[TASK BRIEF]: Search the data for "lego". Return each matching line.

· · · ·

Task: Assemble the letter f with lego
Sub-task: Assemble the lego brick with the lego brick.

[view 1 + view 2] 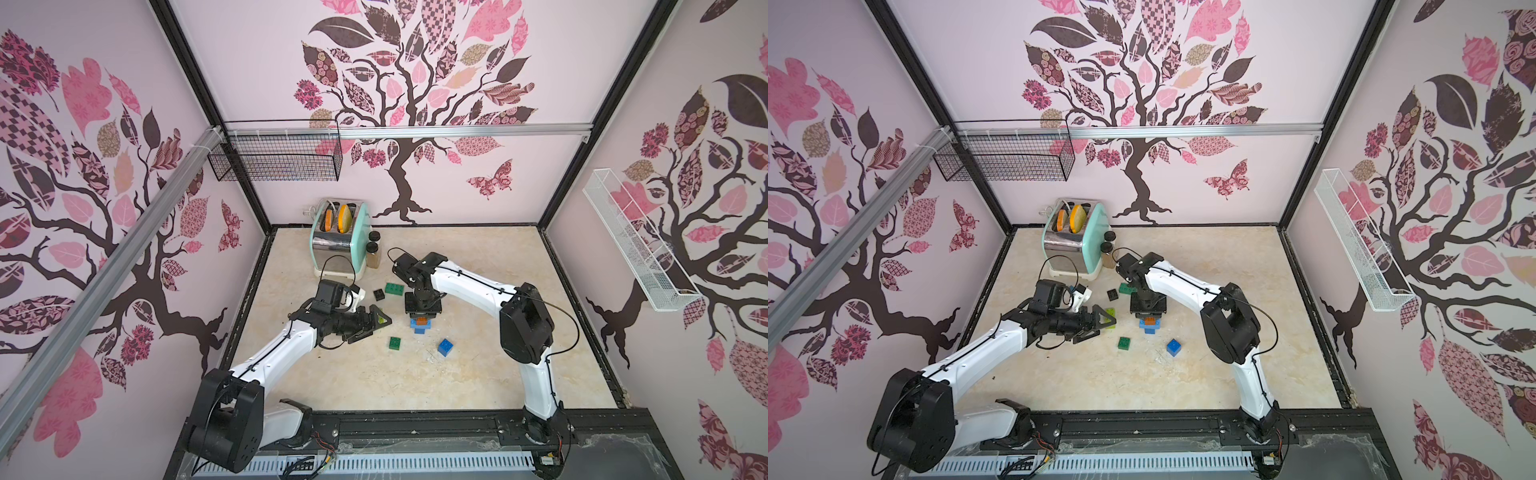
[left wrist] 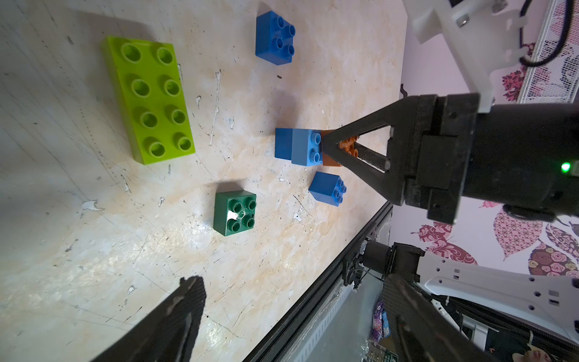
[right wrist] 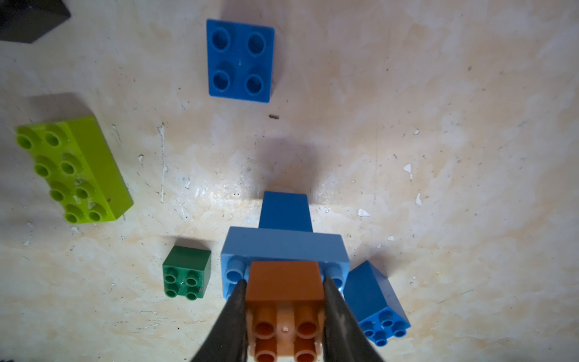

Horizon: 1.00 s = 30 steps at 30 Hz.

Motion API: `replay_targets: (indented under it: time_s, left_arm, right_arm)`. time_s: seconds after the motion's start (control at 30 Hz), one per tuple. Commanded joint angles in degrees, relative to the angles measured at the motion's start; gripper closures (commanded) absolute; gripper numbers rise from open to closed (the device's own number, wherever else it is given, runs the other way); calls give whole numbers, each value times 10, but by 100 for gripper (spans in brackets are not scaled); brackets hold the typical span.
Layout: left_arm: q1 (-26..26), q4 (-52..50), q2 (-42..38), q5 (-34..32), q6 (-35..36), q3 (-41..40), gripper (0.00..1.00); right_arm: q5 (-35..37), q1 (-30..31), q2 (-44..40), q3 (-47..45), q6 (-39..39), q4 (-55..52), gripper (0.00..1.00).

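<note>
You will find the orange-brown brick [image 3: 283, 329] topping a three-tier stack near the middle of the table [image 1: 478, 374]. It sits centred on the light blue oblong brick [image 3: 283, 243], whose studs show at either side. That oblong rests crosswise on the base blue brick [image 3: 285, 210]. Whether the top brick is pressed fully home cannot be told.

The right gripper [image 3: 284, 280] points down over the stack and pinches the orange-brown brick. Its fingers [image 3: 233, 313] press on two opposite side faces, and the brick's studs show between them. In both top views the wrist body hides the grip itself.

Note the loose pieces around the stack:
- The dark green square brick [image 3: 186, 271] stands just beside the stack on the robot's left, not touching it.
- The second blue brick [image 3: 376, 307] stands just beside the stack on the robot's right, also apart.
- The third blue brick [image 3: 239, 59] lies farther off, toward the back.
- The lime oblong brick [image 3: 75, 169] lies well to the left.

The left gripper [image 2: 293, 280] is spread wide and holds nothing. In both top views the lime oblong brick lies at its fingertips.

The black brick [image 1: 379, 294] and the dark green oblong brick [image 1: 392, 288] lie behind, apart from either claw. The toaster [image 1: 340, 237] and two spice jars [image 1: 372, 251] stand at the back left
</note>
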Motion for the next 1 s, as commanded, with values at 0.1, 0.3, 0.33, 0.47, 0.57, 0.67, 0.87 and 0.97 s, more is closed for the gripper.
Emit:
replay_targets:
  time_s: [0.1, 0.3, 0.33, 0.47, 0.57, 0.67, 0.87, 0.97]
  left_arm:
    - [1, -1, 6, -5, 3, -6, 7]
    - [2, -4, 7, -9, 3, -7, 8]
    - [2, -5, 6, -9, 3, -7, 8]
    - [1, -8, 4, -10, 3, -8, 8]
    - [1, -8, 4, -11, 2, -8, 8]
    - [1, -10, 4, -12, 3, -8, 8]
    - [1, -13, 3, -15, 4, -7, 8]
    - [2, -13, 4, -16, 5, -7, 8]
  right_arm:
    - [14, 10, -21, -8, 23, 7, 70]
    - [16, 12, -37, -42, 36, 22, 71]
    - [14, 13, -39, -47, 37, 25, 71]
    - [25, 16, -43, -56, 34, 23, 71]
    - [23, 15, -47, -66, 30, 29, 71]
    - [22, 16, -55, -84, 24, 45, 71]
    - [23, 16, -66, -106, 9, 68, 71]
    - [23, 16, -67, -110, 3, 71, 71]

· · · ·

[TASK SOLUTION]:
Task: Assemble the letter f with lego
Sub-task: Assemble the lego brick with the lego brick.

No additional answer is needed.